Jack looked over at Maltin and then reached for his hand. As Maltin let Jack take it, he felt a bussing of electricity in their touch. There was little point in denying there was something between them more than surface attraction.
“Okay, give me the details of what you all need me to do, and I’ll quote a price. If it’s acceptable, I’ll start on it today, and I should have something for you in a couple of days.”
“That fast?” Jack squeaked.
“Yes. I have friends that help me get into programs that I wouldn’t normally have access to. Adoption records, for instance. Remember, gentlemen, discretion.”
Maltin felt himself smiling, and Jack nodded, coming to grips that he may have been adopted, no matter all the pictures. “Thank you, sir. We’ll be waiting for your call.”
The ride back was even quieter, but Maltin understood.
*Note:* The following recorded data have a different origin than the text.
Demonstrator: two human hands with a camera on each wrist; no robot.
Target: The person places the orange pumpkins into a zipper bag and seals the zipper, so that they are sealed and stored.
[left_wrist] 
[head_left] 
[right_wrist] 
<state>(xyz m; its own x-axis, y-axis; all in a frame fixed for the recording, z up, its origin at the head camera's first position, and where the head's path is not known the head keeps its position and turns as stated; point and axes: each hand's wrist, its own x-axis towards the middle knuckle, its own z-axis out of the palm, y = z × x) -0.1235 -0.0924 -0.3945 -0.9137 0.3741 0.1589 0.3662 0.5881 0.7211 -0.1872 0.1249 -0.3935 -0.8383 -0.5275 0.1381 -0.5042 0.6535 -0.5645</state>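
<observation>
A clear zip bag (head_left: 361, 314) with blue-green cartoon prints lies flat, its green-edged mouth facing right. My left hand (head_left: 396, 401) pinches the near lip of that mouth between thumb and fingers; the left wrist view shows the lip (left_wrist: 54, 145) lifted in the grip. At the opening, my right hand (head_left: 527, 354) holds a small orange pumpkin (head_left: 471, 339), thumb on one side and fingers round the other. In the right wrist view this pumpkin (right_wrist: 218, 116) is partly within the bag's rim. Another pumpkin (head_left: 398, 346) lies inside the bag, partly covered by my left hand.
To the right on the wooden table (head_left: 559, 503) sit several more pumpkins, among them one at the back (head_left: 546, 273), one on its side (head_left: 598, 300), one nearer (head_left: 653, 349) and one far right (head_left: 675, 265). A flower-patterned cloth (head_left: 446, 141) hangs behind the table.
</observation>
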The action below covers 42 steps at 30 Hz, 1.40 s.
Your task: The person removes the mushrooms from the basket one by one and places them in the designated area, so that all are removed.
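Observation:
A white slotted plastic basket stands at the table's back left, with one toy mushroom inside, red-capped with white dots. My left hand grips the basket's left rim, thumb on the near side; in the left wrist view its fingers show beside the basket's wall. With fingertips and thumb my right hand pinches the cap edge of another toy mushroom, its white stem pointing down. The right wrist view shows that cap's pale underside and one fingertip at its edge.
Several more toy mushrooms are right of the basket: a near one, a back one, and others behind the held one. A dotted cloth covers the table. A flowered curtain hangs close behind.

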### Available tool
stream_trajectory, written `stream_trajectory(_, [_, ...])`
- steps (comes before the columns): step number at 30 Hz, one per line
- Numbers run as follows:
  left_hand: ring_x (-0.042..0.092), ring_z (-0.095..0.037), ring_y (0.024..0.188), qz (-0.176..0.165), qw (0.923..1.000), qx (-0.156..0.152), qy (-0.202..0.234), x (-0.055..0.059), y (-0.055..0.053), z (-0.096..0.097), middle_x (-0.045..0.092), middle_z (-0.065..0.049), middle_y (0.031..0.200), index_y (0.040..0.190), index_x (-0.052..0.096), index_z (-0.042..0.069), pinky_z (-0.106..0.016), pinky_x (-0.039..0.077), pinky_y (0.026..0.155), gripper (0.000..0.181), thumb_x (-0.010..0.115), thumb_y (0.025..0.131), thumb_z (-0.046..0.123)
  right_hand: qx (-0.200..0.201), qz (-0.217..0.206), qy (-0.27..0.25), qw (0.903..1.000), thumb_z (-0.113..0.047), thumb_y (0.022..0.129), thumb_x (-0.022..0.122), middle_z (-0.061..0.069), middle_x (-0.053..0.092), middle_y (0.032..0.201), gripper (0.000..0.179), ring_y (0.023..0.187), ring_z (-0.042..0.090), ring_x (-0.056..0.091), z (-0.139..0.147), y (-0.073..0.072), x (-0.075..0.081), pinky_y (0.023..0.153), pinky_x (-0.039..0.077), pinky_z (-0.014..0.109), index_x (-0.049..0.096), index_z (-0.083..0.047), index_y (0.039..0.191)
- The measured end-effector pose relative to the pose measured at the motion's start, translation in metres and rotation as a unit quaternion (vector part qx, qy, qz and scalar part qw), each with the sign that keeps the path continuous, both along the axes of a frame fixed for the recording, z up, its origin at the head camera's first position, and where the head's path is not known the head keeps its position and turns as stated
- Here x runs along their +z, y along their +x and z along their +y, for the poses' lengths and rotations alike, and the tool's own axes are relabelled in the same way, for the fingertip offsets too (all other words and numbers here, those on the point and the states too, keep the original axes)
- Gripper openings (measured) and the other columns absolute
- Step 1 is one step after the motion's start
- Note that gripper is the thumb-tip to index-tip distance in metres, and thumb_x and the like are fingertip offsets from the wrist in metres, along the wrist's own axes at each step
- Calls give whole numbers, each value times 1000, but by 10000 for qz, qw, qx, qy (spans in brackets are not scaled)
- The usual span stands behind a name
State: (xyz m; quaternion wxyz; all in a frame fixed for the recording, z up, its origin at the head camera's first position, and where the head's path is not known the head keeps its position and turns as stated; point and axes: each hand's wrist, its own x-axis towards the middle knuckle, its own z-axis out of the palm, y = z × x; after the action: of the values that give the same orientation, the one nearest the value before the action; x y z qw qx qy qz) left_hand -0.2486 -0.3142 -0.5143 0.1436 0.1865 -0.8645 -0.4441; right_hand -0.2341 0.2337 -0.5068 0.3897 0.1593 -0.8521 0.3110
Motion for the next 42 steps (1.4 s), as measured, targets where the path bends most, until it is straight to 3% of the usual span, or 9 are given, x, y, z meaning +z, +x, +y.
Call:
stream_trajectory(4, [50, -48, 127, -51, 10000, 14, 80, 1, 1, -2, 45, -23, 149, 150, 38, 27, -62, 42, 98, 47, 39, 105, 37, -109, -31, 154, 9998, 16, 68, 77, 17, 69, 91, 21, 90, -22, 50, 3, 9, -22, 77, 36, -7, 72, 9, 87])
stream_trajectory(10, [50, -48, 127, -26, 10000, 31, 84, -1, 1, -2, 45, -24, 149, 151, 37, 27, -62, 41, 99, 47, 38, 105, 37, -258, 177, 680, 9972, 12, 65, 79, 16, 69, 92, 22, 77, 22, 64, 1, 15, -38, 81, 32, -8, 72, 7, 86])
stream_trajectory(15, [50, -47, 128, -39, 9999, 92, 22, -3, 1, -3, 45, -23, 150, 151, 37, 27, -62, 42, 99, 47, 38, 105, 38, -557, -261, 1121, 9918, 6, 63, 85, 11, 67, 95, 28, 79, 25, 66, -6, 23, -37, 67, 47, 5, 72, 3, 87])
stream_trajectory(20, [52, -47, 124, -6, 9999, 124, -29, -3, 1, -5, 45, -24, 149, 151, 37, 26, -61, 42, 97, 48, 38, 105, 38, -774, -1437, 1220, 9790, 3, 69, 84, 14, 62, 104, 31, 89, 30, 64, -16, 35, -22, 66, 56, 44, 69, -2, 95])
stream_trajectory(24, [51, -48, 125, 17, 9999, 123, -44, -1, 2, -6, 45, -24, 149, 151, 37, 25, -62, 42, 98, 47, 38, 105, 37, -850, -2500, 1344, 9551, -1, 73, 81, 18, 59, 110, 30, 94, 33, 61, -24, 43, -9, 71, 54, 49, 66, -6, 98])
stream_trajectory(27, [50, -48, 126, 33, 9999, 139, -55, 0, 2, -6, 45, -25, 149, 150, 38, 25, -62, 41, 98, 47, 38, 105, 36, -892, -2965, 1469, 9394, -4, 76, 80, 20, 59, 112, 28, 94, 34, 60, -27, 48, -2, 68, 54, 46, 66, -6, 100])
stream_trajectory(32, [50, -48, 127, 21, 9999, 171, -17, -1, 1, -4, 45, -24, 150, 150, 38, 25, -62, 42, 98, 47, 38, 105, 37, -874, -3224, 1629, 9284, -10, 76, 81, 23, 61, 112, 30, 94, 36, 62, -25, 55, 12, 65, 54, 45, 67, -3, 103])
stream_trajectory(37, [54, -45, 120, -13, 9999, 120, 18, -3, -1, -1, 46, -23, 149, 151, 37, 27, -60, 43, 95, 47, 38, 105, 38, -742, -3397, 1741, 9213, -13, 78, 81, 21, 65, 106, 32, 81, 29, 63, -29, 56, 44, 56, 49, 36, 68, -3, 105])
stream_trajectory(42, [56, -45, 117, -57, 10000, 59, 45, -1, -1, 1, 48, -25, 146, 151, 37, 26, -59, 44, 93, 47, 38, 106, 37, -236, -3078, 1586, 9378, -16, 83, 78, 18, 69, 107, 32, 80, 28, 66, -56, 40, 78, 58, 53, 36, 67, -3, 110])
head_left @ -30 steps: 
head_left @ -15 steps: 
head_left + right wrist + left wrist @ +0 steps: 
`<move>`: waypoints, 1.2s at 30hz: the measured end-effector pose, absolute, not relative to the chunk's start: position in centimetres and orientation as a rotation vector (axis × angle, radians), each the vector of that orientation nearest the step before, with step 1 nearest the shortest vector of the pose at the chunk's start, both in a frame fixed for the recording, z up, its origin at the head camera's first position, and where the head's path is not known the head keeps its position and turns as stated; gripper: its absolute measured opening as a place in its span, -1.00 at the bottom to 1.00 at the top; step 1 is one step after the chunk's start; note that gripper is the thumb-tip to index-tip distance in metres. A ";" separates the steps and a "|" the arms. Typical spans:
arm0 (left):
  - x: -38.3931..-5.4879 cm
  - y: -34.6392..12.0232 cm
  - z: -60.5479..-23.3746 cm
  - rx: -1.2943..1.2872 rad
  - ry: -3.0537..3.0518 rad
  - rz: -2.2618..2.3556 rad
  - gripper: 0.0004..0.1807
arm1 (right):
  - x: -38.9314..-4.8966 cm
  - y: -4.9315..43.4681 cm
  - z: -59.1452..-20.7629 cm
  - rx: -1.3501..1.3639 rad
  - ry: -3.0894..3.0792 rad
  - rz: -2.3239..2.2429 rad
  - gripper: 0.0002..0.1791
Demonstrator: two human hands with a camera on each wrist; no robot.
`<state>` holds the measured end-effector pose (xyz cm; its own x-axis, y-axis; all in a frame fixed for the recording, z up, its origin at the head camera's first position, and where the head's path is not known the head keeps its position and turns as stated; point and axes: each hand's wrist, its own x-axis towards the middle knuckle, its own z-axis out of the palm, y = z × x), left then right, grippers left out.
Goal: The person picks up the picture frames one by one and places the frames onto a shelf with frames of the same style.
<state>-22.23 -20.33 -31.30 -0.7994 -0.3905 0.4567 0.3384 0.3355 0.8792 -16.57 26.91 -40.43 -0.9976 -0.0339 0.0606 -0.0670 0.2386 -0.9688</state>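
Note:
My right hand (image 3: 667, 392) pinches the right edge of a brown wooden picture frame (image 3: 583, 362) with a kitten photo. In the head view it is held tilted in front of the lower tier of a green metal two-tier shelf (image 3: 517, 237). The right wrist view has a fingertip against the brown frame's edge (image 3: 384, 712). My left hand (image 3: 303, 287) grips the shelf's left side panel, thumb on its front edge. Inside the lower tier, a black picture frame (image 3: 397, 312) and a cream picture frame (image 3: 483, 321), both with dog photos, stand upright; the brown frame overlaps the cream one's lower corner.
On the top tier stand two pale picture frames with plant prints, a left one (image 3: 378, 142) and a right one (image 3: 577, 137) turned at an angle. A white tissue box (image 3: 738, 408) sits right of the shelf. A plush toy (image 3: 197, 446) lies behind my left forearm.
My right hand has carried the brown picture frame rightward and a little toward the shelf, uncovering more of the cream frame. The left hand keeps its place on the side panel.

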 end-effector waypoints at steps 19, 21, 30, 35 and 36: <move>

Thinking of being adopted weighed heavily on Jack. “I’m sorry about all this.”
“Not your fault. At least it would explain why my family could give a flying fuck about me.”
“I’m sure that’s not true.”
Jack groaned, “It’s true.”
Maltin wanted to take him in his arms and hold him, but their heat together was getting worse, and that would result in them fucking, he was sure. As much as that would satisfy him in some ways, it was too soon, too…biological. That wasn’t romantic or special; for Jack, he wanted it to be special.
“So, your name is really Jackson. I think it fits you better.”
“I never thought so. It’s pretentious, and I’m not.”
Sulking like a child made Jack terribly cute. “I don’t think so. I think you’re more refined than you give yourself credit for. You’re articulate, handsome, groomed well. You act like some bum living out of a cardboard box or something.”
“Bum? People that have no homes are not bums,” he scolded Maltin. “God, you really are old-fashioned in your views. No wonder all your cars are old.”
“Well, I’m old, Jack. I may look thirty, but I’m much older than that.”
“That’s no excuse to be bigoted.”
Taking offense to that, he gripped the leather steering wheel cover tightly as he gritted, “I’m no bigot. I was a gay man long before it became cool to be so.”
“Cool? How detached are you?”
“Detached? Do you realize what it was like to be gay in the nineteenth and twentieth centuries?”
“You’re really that old?”
He turned to see that Jack was laughing. “What is so funny?”
“Talk about an age gap. We’re worse than Aaron and Sam.”
“Who are they?”
Jack laughed more. “Never mind.”
After Jack’s laughter finally died, Maltin realized that he was calling the two of them a couple. “Jack, would that bother you terribly?”
“What?”
“Our age difference?”
“You don’t look it, so no. Would it bother you?”
If he was truthful with himself, he’d been attracted to Jack right off, but his trust issues and the love of being alone kept him from allowing his mind to work that out to anything but a transaction for his work. “No, Jack, but…we’re not getting along well so far.”
“I’ve seen a lot of couples. We’re not supposed to be all sweet and sappy all the time. How boring is that? We have…spice! Yeah, we’re spicy. Besides, don’t shifters like to bite and scratch and all that?”